There are many ways the home can be protected from estate recovery, including being placed in a Medicaid Asset Protection Trust. Again, these kind of trusts violate the Look-Back Period, so they need to be created at least five years before the homeowner will need long-term care.

 

Medicaid Asset Protection Trusts: Terms and Rules

It’s important to understand the following terms associated with a Medicaid Asset Protection Trust:

Grantor – This is the person who creates the trust. When it comes to MAPTs, the grantor would be the senior homeowner who believes they will be applying for Medicaid in the future.
Trustee – This is the individual who controls the trust and the assets in it. The trustee can not be the grantor or the grantor’s spouse in a MAPT, but they can be another family member or anyone else.
Beneficiary – This is the person who will control the assets in the MAPT after the death of the grantor. The beneficiary can be the same person as the trustee, but the beneficiary can not be the grantor for a MAPT.

In addition to following the rules about who can be the trustee and the beneficiary, MAPTs must also be irrevocable. This means they can not be changed in any way, or canceled, after they have been created. There are also restrictions on how the assets in the trust can be used that will vary depending on the state.

 

How a Certified Medicaid Planner Can Help with a Medicaid Asset Protection Trust

Our Certified Medicaid Planners can let you know if a MAPT would make sense for your situation, and they can make sure you use it the right way. Making a mistake using a MAPT could lead to your Medicaid application being denied and a penalty period of ineligibility.
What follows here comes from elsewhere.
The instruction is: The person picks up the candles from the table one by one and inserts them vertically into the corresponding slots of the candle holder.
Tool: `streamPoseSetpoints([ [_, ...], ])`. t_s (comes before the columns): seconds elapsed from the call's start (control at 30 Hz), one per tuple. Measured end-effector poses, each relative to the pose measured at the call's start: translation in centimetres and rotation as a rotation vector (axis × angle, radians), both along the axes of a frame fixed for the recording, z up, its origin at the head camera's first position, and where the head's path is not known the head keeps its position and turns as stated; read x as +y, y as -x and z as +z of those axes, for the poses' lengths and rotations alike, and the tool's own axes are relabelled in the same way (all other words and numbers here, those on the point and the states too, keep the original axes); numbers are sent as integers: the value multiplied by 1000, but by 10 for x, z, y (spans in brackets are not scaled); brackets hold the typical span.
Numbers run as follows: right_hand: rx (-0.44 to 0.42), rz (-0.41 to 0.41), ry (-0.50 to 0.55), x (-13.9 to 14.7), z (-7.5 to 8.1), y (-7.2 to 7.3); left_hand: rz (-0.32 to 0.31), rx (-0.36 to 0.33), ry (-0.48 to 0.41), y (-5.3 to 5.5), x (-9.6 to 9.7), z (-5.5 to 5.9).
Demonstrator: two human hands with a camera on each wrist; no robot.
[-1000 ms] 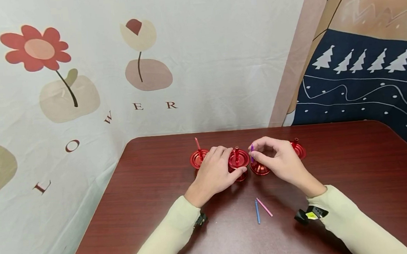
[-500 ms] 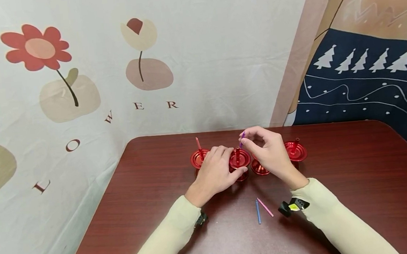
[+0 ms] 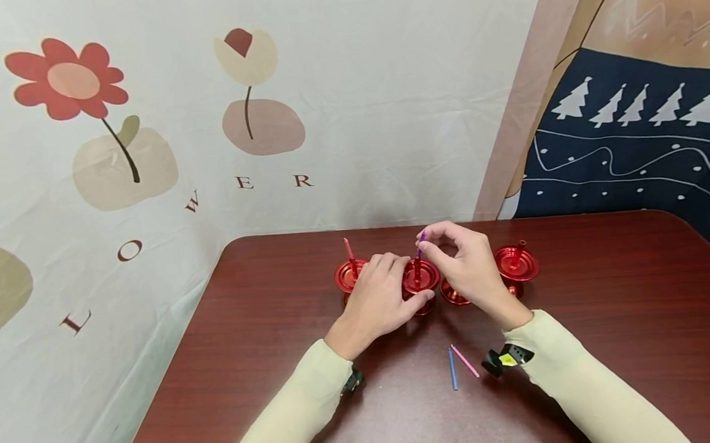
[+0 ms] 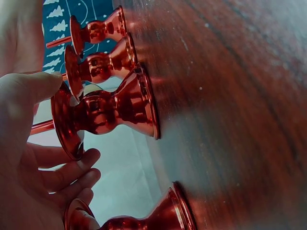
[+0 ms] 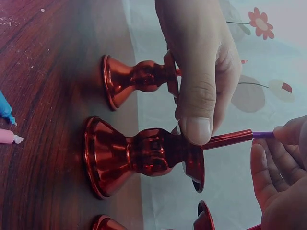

Our planning professionals will know the asset limit for your specific situation and if your home will count against your limit without the MAPT. If you do need a MAPT to make your home exempt, we can help you create one according to the rules of your state. If you need an Elder Law Attorney to create this kind of trust where you live, we partner with several of them for situations just like this.

We will make sure your MAPT follows all the rules when it comes to the trustee and the beneficiary. And we’ll make sure the trustee knows the rules that will govern the MAPT after it’s put in place.

Medicaid Asset Protection Trusts can be helpful for senior homeowners, but only if they know how and when to use them. Our team of professionals can make sure you use them the right way.